La distinction de la société et de l’état trouve encore sa place dans ces grandes questions politiques et sociales qui ont pour objet la famille, les religions, le domaine public et les propriétés privées. Nous ne ferons que résumer sur ces questions les remarques généralement très judicieuses de M. Bluntschli. La famille est un fait purement social. Elle n’est pas le type de l’état, elle n’est que celui d’une forme exceptionnelle de l’état : le patriarcat. En dehors de cette forme exceptionnelle, elle exerce cependant dans tout état une influence considérable et elle appelle partout l’intervention des pouvoirs publics, non pour la fonder ou la consacrer, mais pour la soustraire aux effets les plus dangereux de l’arbitraire individuel. De là les lois sur le mariage et l’institution du mariage civil.

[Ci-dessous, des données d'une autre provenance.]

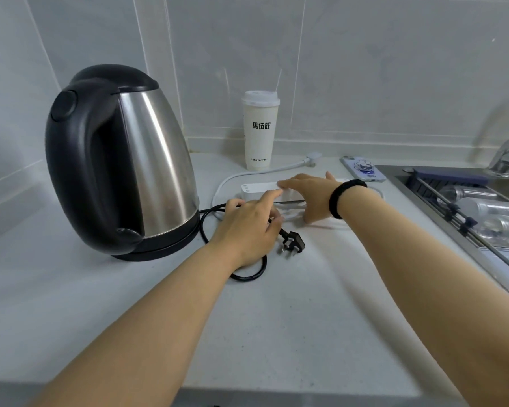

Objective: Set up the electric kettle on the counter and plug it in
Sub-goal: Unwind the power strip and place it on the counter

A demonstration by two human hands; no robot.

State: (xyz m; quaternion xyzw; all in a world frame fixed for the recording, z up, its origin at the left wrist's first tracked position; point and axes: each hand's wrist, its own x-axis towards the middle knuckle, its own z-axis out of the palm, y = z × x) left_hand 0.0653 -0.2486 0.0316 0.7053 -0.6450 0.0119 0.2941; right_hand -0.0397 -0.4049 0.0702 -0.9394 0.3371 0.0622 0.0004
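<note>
Landmark = kettle [124, 163], upright on its black base at the counter's [276, 333] left.

Nearest: black cord [247, 276] loops on the counter just right-front of the kettle base, slack. Probably enough reach for the strip without moving the kettle.

Black plug [291, 243] lies loose on the counter right of the kettle, pins showing, not inserted.

Left hand [247, 227] sits over the cord just behind the plug, fingers curled, index extended toward the strip. Looks pinched on the cord near the plug end, but can't tell if it's actually gripped. Likely lining the plug up.

Right hand [309, 198], further right of the kettle, lies flat and spread across the white power strip [259, 190], nothing grasped; thumb down its front edge. Judging it pins the strip so it won't slide when the plug goes in.

Strip's own white cable [276, 168] curls back toward the wall; its white plug [313, 158] lies loose, so the strip itself seems unpowered.

Farthest, right-behind the kettle: paper cup [260, 130] at the wall, phone [363, 168] beside the sink [467, 207].
</note>
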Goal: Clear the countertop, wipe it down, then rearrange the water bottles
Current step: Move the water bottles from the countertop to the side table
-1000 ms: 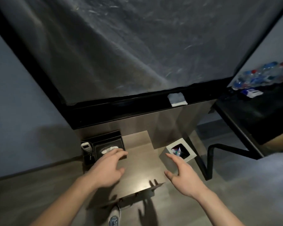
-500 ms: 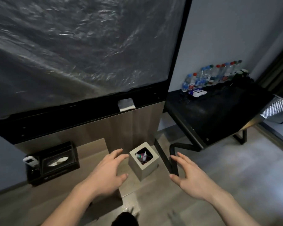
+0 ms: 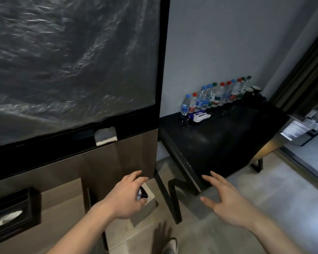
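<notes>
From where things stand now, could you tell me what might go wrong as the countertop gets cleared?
The water bottles stand packed in a tight row against the wall, so lifting one could topple its neighbours. The black countertop looks wet near the blue-and-white packet, so things may slip. The left hand hangs over the small bin and might knock it.

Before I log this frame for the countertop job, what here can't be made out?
- Small bin, head view: the left hand covers most of its opening; contents unreadable.
- Water bottles: far off, overlapping; labels and exact count unclear.
- Blue-and-white packet on the black countertop: print too small.
- Tissue box: cut off by the left edge.
- Right hand: grip on nothing; what it is reaching for is unclear.
</notes>
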A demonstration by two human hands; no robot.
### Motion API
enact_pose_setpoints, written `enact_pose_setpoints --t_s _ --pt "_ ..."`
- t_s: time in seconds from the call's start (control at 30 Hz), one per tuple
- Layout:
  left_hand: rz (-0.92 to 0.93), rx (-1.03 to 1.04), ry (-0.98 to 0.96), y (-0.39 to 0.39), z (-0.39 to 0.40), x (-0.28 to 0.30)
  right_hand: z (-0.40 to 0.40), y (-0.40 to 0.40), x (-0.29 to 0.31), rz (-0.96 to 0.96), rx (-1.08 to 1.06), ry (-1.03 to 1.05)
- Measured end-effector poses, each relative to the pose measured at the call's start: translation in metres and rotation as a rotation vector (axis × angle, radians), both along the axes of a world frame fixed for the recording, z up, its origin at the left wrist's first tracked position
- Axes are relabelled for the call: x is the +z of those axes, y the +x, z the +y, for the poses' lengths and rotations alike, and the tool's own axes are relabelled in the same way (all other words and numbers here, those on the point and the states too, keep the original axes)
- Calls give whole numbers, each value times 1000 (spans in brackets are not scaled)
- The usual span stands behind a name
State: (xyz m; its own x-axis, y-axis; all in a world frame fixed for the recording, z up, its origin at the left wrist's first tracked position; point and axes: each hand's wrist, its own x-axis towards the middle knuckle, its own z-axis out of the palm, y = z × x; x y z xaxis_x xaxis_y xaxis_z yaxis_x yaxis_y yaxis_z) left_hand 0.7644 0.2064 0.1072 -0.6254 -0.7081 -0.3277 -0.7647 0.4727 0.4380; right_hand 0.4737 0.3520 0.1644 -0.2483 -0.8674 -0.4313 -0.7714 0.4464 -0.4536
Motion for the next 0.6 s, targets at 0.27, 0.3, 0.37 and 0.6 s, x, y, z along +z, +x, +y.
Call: enact_pose_setpoints --t_s 0.27,0.3,0.37,0.6 --pt "15 -106 -1 -170 -64 -2 -41 -139 6 50 -57 42" --pt "12 -127 -3 -190 -69 0 -43 -151 9 47 -70 47" --pt "31 -161 15 -227 -76 5 -45 -178 12 0 -68 47" --pt "15 -181 -13 -329 -94 11 -68 -286 -4 -45 -31 53"
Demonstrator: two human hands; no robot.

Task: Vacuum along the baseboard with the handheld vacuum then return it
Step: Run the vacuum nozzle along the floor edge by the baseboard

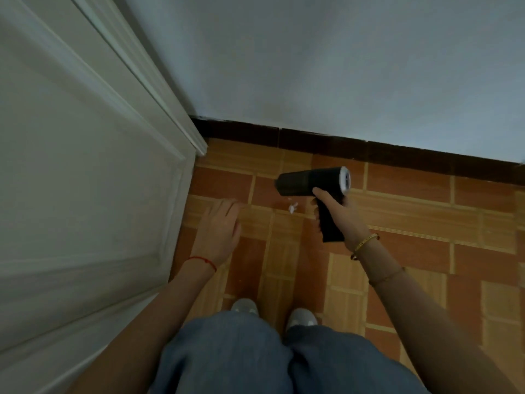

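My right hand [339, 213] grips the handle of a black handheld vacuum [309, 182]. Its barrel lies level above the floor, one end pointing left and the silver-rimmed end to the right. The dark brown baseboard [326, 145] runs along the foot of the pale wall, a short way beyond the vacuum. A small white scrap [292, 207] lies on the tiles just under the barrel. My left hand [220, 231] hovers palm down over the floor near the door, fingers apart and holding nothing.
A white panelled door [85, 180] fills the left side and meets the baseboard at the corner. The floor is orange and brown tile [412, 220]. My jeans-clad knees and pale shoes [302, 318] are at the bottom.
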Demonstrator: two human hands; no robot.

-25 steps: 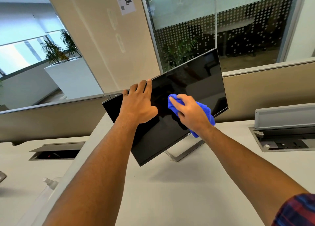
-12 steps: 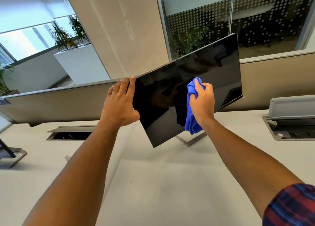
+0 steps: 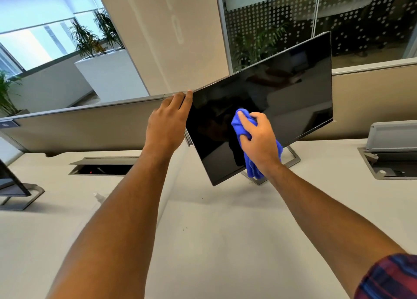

M. Bluntschli préférerait, pour le mariage, une célébration purement religieuse, « si le clergé n’en avait pas abusé pour entraver la liberté des mariages reconnue par l’état et pour rendre la législation civile trop dépendante des vues de l’église. » Le mariage civil est né, en effet, d’une réaction contre les empiétemens du clergé ; mais il puise sa légitimité dans les droits propres de l’état, qui doit respecter le mariage religieux comme toutes les formes de l’exercice des cultes, mais qui ne saurait y trouver l’équivalent absolu des engagemens civils dont il est le gardien. L’état doit maintenir sa pleine indépendance vis-à-vis des autorités religieuses ; il doit également protéger, vis-à-vis des mêmes autorités, l’indépendance des individus ; il ne saurait donc, à aucun titre, subordonner à des actes religieux, qui ne relèvent que des consciences, aucun des liens de la vie privée et de la vie publique et particulièrement le plus important de tous, celui qui constitue la famille.
La religion, comme la famille, n’est aussi que le type d’une forme exceptionnelle de l’état : la théocratie ; mais là même où les institutions semblent n’avoir rien de théocratique, on trouve pourtant jusqu’à nos jours et on trouve encore de nos jours chez de grandes nations des religions d’état, dont l’organisation et la puissance sont une portion considérable de l’organisation et de la puissance politiques. « L’état moderne avec son fondement humain et naturel, dit excellemment M. Bluntschli, tend à réunir les adhérens des diverses religions dans des institutions communes et à faire disparaître petit à petit ce mélange, œuvre du moyen âge, entre le droit public et certaines conditions de religion ou certains préceptes de l’église. » L’indépendance réciproque de l’ordre spirituel et de l’ordre temporel est en effet un des principes les moins contestés de l’état moderne ; mais ce principe, même pleinement reconnu, soulève dans son application des questions très délicates et très complexes ; il laisse subsister des occasions de conflits que les lois les plus sages et les concordats les mieux établis ne réussissent pas à écarter. Il est peu d’états de l’Europe qui n’aient vu renaître dans notre siècle ces querelles religieuses qui semblaient devoir disparaître avec l’ancienne confusion des deux ordres. Elles ont agité et divisé l’Allemagne au lendemain des victoires qui lui avaient donné l’unité politique ; elles sont aujourd’hui, en France, le principal obstacle à l’établissement pacifique d’un gouvernement nouveau, qui, après une série inespérée de succès dans l’ordre politique, n’a pas su désarmer l’opposition la plus redoutable : celle des intérêts religieux. M. Bluntschli semble à peine soupçonner ce terrible problème des rapports de l’église et de l’état dans les sociétés modernes, et il ne cherche pas à le résoudre. C’est une des lacunes les plus regrettables de son livre.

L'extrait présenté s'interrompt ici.